ABSTRACT Slaughterhouse wastewater is treated using the UV/H 2 O 2 process in a continuous photoreactor with recycle, in which the effect of the recycle ratio (the ratio of recycle flow rate to the main feed flow rate) on the photoreactor efficiency is investigated. A four-factor, five-level central composite design along with response surface methodology is used to maximize the total organic carbon removal from an actual slaughterhouse wastewater and minimize the H 2 O 2 residual in the effluent. The effects of the flow rate and the influent concentrations of total organic carbon and H 2 O 2 on the photodegradation of the actual slaughterhouse wastewater are also investigated. Statistical models are developed to predict both the total organic carbon removal and the H 2 O 2 residual as response variables. The recycle ratio is found to be significant in minimizing the H 2 O 2 residual and the cross-factor interactions of recycle ratio with other variables demonstrate a significant effect on both total organic carbon removal and H 2 O 2 residual.
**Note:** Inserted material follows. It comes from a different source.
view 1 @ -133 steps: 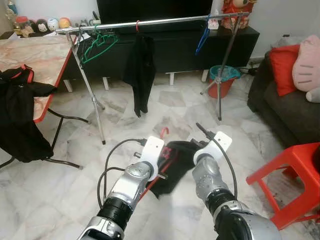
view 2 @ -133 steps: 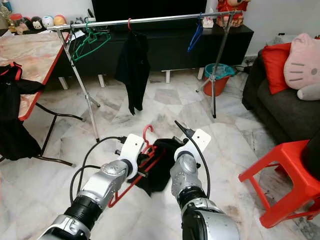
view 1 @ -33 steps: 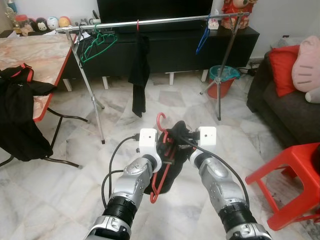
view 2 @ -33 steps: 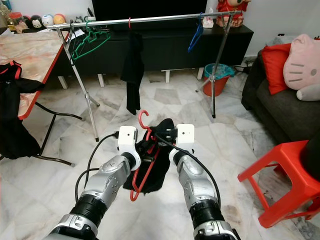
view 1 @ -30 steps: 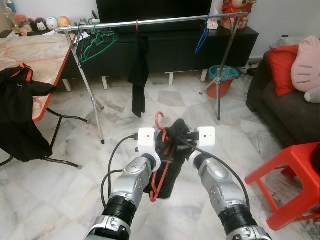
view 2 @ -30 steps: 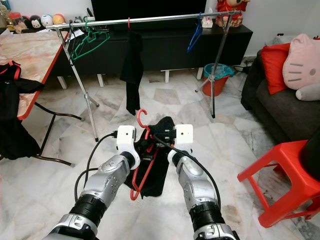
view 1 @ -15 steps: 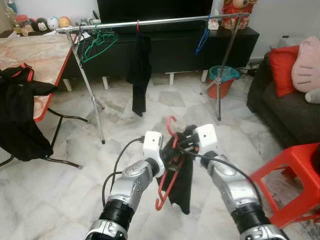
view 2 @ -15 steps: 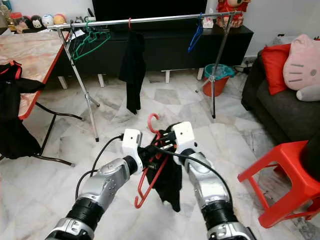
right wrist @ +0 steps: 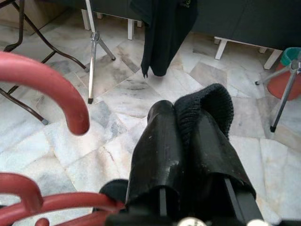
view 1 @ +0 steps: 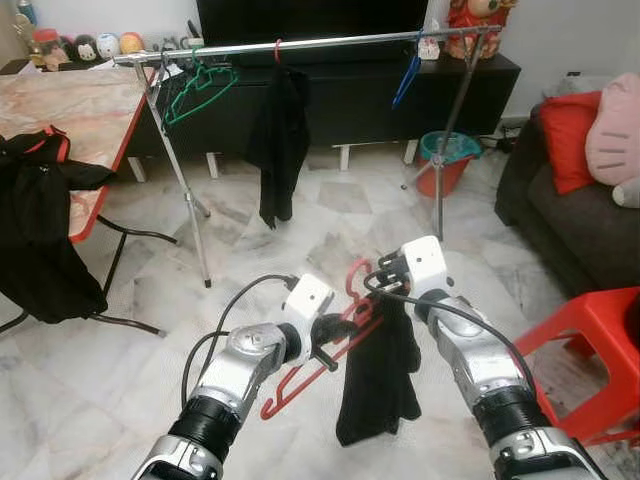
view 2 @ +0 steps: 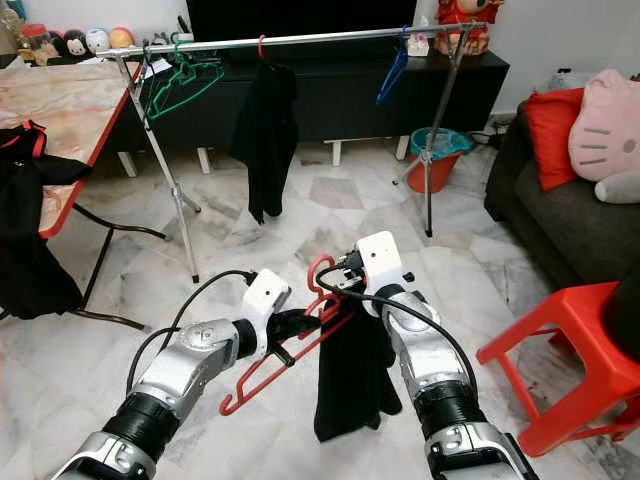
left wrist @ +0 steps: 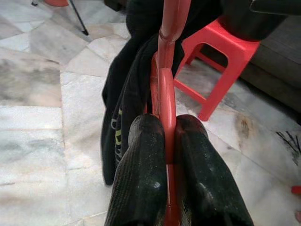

A maximum total organic carbon removal of 81% and a minimum H 2 O 2 residual of less than 2% are found at optimum operating conditions of 24 mg/L influent total organic carbon, 860 mg/L influent H 2 O 2 concentration, 15 mL/min flow rate, and 0.18 recycle ratio. The model is validated under optimal operating conditions based on the experimental design results. The good agreement between model predictions and experimental values indicates that the proposed model could successfully describe the photochemical treatment of actual slaughterhouse wastewater by the continuous UV/H 2 O 2 process with recycle and its applicability as a post-treatment method.